When Jesus said not to judge others, He did not mean that no one can identify sin for what it is, based on God’s definition of sin.

And the Bible’s command that we not judge others does not mean there should be no mechanism for dealing with sin. The Bible has a whole book entitled Judges. The judges in the Old Testament were raised up by God Himself (Judges 2:18). The modern judicial system, including its judges, is a necessary part of society. In saying, “Do not judge,” Jesus was not saying, “Anything goes.”

Elsewhere, Jesus gives a direct command to judge: “Stop judging by mere appearances, but instead judge correctly” (John 7:24). Here we have a clue as to the right type of judgment versus the wrong type. Taking this verse and some others, we can put together a description of the sinful type of judgment:

Superficial judgment is wrong. Passing judgment on someone based solely on appearances is sinful (John 7:24). It is foolish to jump to conclusions before investigating the facts (Proverbs 18:13). Simon the Pharisee passed judgment on a woman based on her appearance and reputation, but he could not see that the woman had been forgiven; Simon thus drew Jesus’ rebuke for his unrighteous judgment (Luke 7:36–50).

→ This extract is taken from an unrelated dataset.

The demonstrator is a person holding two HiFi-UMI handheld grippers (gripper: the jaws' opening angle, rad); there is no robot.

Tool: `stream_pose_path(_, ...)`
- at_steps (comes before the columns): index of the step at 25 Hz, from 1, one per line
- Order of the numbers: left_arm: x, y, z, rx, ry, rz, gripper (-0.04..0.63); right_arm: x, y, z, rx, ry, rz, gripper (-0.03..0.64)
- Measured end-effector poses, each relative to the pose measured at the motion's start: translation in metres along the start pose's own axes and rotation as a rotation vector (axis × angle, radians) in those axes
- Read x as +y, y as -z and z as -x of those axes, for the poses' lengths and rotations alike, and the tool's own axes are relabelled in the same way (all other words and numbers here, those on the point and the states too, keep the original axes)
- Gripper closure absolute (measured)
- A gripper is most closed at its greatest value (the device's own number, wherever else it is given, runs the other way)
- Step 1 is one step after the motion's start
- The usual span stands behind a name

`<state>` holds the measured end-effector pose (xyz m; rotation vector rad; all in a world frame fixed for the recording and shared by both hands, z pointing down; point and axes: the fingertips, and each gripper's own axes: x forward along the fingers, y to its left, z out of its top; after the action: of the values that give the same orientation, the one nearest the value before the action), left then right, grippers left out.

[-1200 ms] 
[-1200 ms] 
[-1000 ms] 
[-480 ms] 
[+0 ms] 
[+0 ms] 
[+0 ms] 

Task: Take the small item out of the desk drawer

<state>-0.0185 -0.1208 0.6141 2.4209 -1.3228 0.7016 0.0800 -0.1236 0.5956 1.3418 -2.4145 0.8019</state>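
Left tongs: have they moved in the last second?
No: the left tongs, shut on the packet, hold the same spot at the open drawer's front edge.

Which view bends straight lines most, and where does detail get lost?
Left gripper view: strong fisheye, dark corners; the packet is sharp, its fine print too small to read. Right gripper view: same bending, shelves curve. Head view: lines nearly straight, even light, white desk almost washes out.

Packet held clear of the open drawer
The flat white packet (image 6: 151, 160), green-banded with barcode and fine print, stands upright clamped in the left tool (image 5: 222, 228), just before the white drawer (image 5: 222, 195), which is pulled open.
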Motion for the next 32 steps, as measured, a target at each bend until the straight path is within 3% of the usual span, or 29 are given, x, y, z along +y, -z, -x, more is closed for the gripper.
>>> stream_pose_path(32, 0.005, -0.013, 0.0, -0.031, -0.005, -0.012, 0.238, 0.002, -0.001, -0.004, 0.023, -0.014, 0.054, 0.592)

Hypocritical judgment is wrong. Jesus’ command not to judge others in Matthew 7:1 is preceded by comparisons to hypocrites (Matthew 6:2, 5, 16) and followed by a warning against hypocrisy (Matthew 7:3–5). When we point out the sin of others while we ourselves commit the same sin, we condemn ourselves (Romans 2:1).

Harsh, unforgiving judgment is wrong. We are “always to be gentle toward everyone” (Titus 3:2). It is the merciful who will be shown mercy (Matthew 5:7), and, as Jesus warned, “In the same way you judge others, you will be judged, and with the measure you use, it will be measured to you” (Matthew 7:2).

Self-righteous judgment is wrong. We are called to humility, and “God opposes the proud” (James 4:6). The Pharisee in Jesus’ parable of the Pharisee and the tax collector was confident in his own righteousness and from that proud position judged the publican; however, God sees the heart and refused to forgive the Pharisee’s sin (Luke 18:9–14).

Untrue judgment is wrong. The Bible clearly forbids bearing false witness (Proverbs 19:5). “Slander no one” (Titus 3:2).

Christians are often accused of “judging” or intolerance when they speak out against sin. But opposing sin is not wrong.

Holding aloft the standard of righteousness naturally defines unrighteousness and draws the slings and arrows of those who choose sin over godliness. John the Baptist incurred the ire of Herodias when he spoke out against her adultery with Herod (Mark 6:18–19). She eventually silenced John, but she could not silence the truth (Isaiah 40:8).

Believers are warned against judging others unfairly or unrighteously, but Jesus commends “right judgment” (John 7:24, ESV). We are to be discerning (Colossians 1:9; 1 Thessalonians 5:21). We are to preach the whole counsel of God, including the Bible’s teaching on sin (Acts 20:27; 2 Timothy 4:2). We are to gently confront erring brothers or sisters in Christ (Galatians 6:1). We are to practice church discipline (Matthew 18:15–17). We are to speak the truth in love (Ephesians 4:15).